This is one of the few books that have the distinction of being one of *the* most depressive reads of my entire life, but it left quite an impact on me. It made me realize how much the people of El Salvador suffered everyday, how they lived in unbelievable fear seemingly each and every day of their lives, how they were (and remain) good people, and how Saint Raygun Ronnie Reagan and Company knew exactly what those death squads were doing to innocent people - and gave them a hefty chunk of American taxpayer dollars and military equipment regardless (along with training some of those squads in American military camps!).

After finishing the book, I'm surprised Joan walked out of El Salvador with her life. Reading about her watching a young guy being forced at gunpoint into a truck knowing what was going to happen to him, about how body dumps were actually quasi-tourist attractions, how clothes were ripped off the dead so the living wouldn't go without (because the citizens were that poor!), of the contrived cultural festival in one town and how young men didn't dare be seen (lest they be taken away later on), of how there are armed men everywhere one goes, and of how she, her husband, and a journalist got out of a very sticky situation one day after visiting a morgue (which, according to her, is very accessible in the country. I don't know if it's the same a quarter of a century later) where rebels (or "freedom fighters" in Reagan's jargon?) surrounded their car and wouldn't move. If the journalist, who was driving, scratched the armed mens' car it wouldn't have been pretty and if they sped away, again, there would have been a problem. (The journalist was able to slowly back up and not hit anything, thereby saving everyone's lives).
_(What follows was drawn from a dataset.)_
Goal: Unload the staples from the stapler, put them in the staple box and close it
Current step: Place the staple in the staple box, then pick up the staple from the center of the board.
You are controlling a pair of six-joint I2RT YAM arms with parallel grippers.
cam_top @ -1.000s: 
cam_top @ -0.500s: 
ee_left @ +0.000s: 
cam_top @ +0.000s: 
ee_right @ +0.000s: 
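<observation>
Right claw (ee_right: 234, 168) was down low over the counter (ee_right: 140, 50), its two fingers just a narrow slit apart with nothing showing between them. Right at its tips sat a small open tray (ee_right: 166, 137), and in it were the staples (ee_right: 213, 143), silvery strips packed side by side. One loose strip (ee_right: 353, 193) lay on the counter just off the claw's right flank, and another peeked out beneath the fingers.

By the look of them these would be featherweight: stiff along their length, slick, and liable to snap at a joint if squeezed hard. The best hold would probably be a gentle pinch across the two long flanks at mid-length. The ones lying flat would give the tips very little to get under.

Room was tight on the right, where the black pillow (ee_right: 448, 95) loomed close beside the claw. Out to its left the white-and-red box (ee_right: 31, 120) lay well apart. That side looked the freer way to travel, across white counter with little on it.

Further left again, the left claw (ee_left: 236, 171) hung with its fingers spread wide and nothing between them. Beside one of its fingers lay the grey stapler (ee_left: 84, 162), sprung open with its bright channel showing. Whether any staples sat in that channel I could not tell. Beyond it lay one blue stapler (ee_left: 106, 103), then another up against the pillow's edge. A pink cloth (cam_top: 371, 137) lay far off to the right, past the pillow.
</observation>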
I read the book literally (not looking between the lines of what she was saying) and envisioned living in El Salvador under such fear and it was not a pretty feeling. I feel bad for every innocent Salvadoran who has had to live in such fear and lawlessness, only to have one of the most powerful nations on the planet give money and military equipment to the people causing all the misery!

El Salvador and its people deserve *way* better!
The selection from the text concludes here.